The wood I used was poplar. I have about 25 Bd Ft of 5/4 rough remaining after the plantation shutters. I'm looking for uses. I would have preferred to use red oak, but used what is available. Poplar fuzzes up a little when crosscut and I thought that might give me a problem, but I think it really worked to my advantage as the bottoms of the fingers, somehow appear more flat than they really are. I think some of the side fibers somehow filled the bottoms. One of my test pieces was made in maple. The sides of the fingers in these two 12" pieces ALL fit beautifully! They are crisp and sharp, but when joined, the bottoms show the slanted cut of the wobble dado.

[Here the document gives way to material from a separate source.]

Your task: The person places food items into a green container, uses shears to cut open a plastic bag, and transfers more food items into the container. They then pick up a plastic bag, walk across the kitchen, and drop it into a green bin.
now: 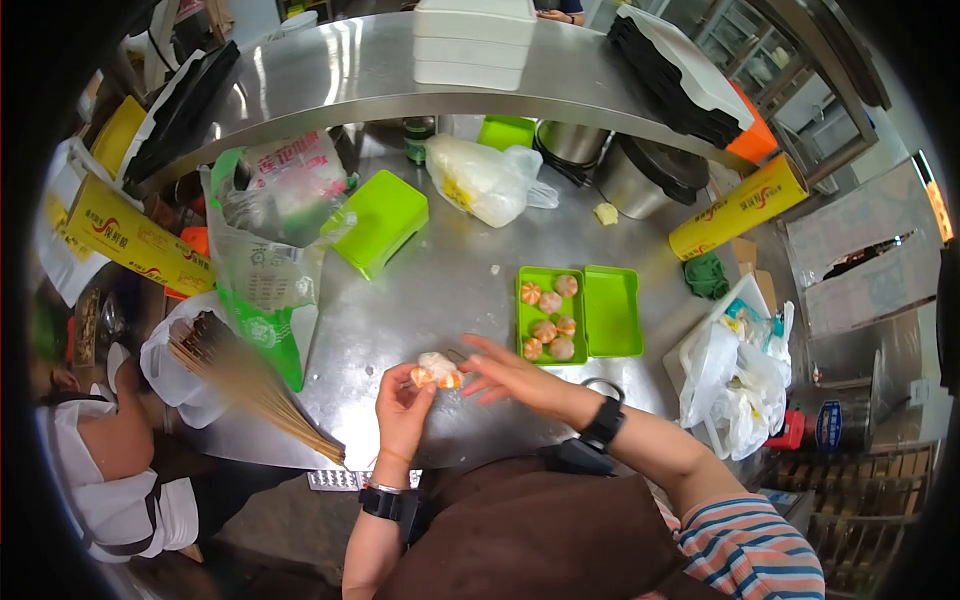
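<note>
Left hand point(402, 408) pinches orange-and-white lump point(436, 370) between thumb and fingers; I see it held over desk point(450, 300), near front edge. Right hand point(512, 382) just right of lump, fingers stretched out and loosely spread; whether fingertips touch lump, I cannot tell. Farther off on desk, open green box point(521, 318) with seven orange-and-white balls point(544, 330), green lid point(613, 315) against its right side. Then metal pot point(635, 180) behind, white basket point(688, 362) with plastic bags point(745, 390) at right.
</note>
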`<state>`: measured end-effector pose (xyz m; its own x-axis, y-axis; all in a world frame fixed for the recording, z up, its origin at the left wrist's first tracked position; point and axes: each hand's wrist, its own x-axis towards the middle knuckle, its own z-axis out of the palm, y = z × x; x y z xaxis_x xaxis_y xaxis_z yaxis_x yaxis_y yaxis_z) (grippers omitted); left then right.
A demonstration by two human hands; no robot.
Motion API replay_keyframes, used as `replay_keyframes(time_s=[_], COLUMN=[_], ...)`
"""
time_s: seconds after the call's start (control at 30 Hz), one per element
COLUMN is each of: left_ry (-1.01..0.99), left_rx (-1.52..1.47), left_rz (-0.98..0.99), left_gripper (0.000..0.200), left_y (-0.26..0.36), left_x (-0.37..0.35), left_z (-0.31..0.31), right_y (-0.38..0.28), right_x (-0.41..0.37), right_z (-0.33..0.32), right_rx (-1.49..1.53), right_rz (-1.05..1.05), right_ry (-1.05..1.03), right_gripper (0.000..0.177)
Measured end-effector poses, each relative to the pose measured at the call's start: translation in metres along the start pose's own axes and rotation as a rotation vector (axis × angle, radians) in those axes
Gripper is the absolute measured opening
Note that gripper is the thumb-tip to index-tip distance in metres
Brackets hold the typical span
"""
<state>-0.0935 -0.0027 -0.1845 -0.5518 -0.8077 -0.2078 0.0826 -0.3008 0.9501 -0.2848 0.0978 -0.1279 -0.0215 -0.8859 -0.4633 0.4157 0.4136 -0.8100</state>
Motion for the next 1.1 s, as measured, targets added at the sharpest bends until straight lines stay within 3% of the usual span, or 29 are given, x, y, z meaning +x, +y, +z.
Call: replay_keyframes(time_s=[0.1, 0.17, 0.2, 0.27, 0.4, 0.47, 0.5, 0.57, 0.6, 0.63, 0.7, 0.8, 1.1], left_ry=[0.114, 0.135, 0.118, 0.137, 0.159, 0.126, 0.126, -0.202, -0.218, -0.218, -0.094, 0.028, 0.063], left_rx=[0.236, 0.335, 0.431, 0.589, 0.697, 1.152, 1.157, 1.029, 1.077, 1.079, 1.007, 0.946, 0.915], left_rz=[0.038, 0.077, 0.088, 0.119, 0.011, 0.567, 0.567, 0.312, 0.396, 0.398, 0.198, 0.162, 0.162], left_gripper=[0.034, 0.035, 0.036, 0.037, 0.043, 0.053, 0.053, 0.061, 0.058, 0.058, 0.055, 0.055, 0.058], left_y=[-0.022, -0.039, -0.043, -0.042, -0.004, 0.017, 0.02, 0.024, 0.018, 0.012, 0.003, -0.003, 0.011], left_x=[-0.003, -0.004, -0.004, -0.008, -0.018, -0.015, -0.011, -0.006, -0.002, -0.001, -0.002, -0.008, -0.013], left_z=[-0.004, -0.01, -0.012, -0.013, -0.011, -0.006, -0.005, -0.006, -0.007, -0.007, -0.003, 0.007, -0.012], right_y=[0.011, 0.024, 0.033, 0.049, 0.062, 0.07, 0.073, 0.081, 0.08, 0.077, 0.069, 0.067, 0.068], right_x=[-0.062, -0.101, -0.114, -0.13, -0.136, -0.136, -0.136, -0.135, -0.135, -0.135, -0.135, -0.131, -0.122], right_z=[-0.044, -0.062, -0.07, -0.082, -0.078, -0.08, -0.081, -0.084, -0.083, -0.083, -0.081, -0.082, -0.087], right_rx=[-0.625, -1.038, -1.037, -1.446, -1.516, -1.549, -1.591, -1.545, -1.503, -1.502, -1.606, -1.575, -1.507], right_rz=[-0.236, -0.188, -0.19, -0.391, -0.322, -0.34, -0.35, -0.347, -0.342, -0.345, -0.373, -0.389, -0.331], right_ry=[0.143, 0.31, 0.31, 0.39, 0.436, 0.472, 0.505, 0.524, 0.547, 0.548, 0.515, 0.481, 0.438], right_gripper=[0.047, 0.044, 0.044, 0.052, 0.054, 0.053, 0.053, 0.052, 0.052, 0.052, 0.049, 0.046, 0.045])
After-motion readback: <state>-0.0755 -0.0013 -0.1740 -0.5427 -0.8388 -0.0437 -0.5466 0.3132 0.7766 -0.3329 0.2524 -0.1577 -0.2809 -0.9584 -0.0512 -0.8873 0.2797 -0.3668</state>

Joinery on the bottom - The bottoms are 1/2" poplar. After gluing up (and curing) all fingers, I just cut the bottom pieces to size, glued the edges and slid them into the box. This way the bottom actually squared up the boxes that were a little like parallelograms. None were real bad, but two were about a 32nd inch off at opposite corners. I then applied a couple of clamps to the sides for an hour or so. Didn't really need them, but did it anyway.

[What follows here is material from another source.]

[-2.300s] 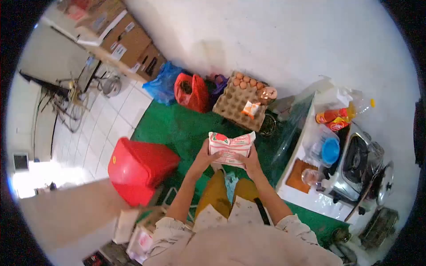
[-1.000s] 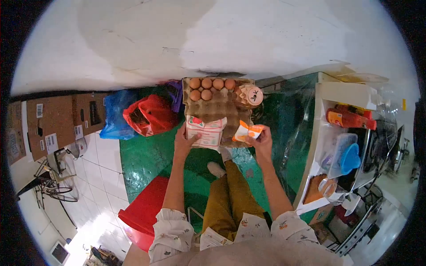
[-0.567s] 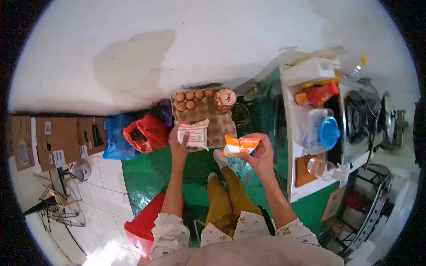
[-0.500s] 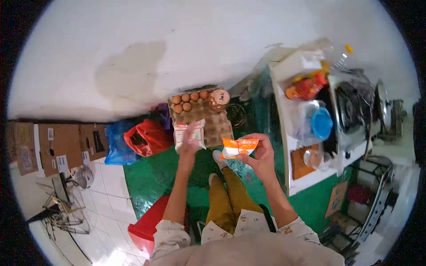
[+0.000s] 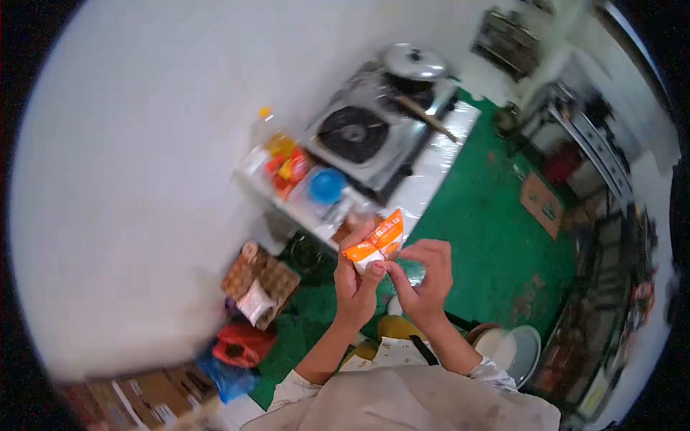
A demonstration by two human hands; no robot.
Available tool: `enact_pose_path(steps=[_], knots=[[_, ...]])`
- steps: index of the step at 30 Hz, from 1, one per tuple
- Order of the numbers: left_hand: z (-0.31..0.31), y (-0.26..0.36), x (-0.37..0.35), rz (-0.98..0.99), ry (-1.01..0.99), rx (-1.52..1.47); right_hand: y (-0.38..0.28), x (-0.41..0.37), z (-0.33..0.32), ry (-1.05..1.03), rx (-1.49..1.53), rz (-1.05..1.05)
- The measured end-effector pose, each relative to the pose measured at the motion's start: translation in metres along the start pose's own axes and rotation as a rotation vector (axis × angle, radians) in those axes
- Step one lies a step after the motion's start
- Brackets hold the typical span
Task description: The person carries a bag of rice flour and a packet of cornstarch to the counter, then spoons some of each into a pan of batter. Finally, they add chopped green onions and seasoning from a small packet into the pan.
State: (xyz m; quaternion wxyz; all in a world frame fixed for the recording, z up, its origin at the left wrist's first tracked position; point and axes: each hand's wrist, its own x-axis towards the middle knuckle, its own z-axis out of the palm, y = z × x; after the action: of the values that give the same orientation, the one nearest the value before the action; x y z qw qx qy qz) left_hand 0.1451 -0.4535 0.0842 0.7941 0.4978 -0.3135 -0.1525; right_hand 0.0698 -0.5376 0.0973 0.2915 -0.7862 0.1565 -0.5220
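An orange and white sachet (image 5: 375, 243) is held up in front of me by both hands. My left hand (image 5: 356, 282) pinches its lower left end. My right hand (image 5: 424, 278) grips its lower right edge with thumb and fingers. Below and to the left, the white packet with red print (image 5: 256, 301) lies on the cardboard egg tray (image 5: 271, 275) on the green floor. Neither hand touches that packet.
A low white table (image 5: 424, 188) carries a gas stove (image 5: 359, 136) with a pan and lid (image 5: 413, 62), bottles (image 5: 282, 158) and a blue-lidded tub (image 5: 327, 184). Red (image 5: 243, 343) and blue (image 5: 223, 377) bags lie by the egg tray. Cardboard boxes (image 5: 136, 399) sit bottom left; a white basin (image 5: 514, 352) at right.
My left hand let go of the white packet, leaving it on the egg tray, and joined my right hand on the orange sachet. My view swung round toward the stove.
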Motion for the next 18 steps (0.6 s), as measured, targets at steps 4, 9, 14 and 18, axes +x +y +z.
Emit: enact_pose_path(steps=[4,9,14,18], knots=[[0.100,-0.022,0.035,0.138,-0.211,0.025,0.028,0.039,-0.076,0.098,-0.270,-0.007],[0.232,-0.076,0.056,0.163,-0.328,0.002,0.106,0.070,-0.180,0.137,-0.291,0.127],[0.333,-0.133,0.067,0.058,-0.438,-0.051,0.157,0.095,-0.272,0.286,0.562,0.689],[0.391,-0.168,0.081,0.351,-0.547,0.188,0.192,0.109,-0.333,0.105,0.408,0.802]])
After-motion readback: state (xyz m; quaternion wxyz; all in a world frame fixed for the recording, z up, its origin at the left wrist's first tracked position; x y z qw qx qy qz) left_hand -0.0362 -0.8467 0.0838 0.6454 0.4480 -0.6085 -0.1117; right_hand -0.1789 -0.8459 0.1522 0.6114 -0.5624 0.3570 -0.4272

Did I stack the pieces for making the fingers? No! I wasn't that smart or thoughtful. Each piece was cut separately. The wooden bar on my jig is just a bit smaller than 1/4" - just kept each cut flush to the right side of the bar.
Yep, cut the dados a little deeper than 1/4" and sanded off the knobs. If you look closely one of my sanding mistakes shows on the tall side of a box. Used the SS Belt Sander.
The plans called for using white glue and band clamps. (The sides of the rectangular boxes are glued up then the angles are band sawn off, using a fine toothed blade.) I had bought my wife a gallon of Elmer's for her use in her sewing room and figured she had some left. Well, she only has a pint remaining and that is diluted 50/50 with distilled water. So I chose to use Titebond - did the gluing piece by piece. First the fronts (4" , 8 fingered pieces), then after set installed the backs. Using a small applicator put a drop of glue into each side of all fingers before assembling. This took about 2 minutes per corner, (5 minutes max per box end) (no sweat with 10 minute open time) then using calls on the inside of joints, clamped for a couple of hours. Maybe this clamping served somewhat to force the fingers into the otherwise non-flat bottoms. Probably crushed fibers, but there is enough edge joint contact to more than hold the boxes.
There is no finish on these boxes. They are just bare wood. CA glue might be a good choice, especially if there are problems in dry fitting. Seems to me a slow drying glue would be the best choice, and the amount of glue I used was not necessary. Having no experience with these, I just did what comes naturally - punted!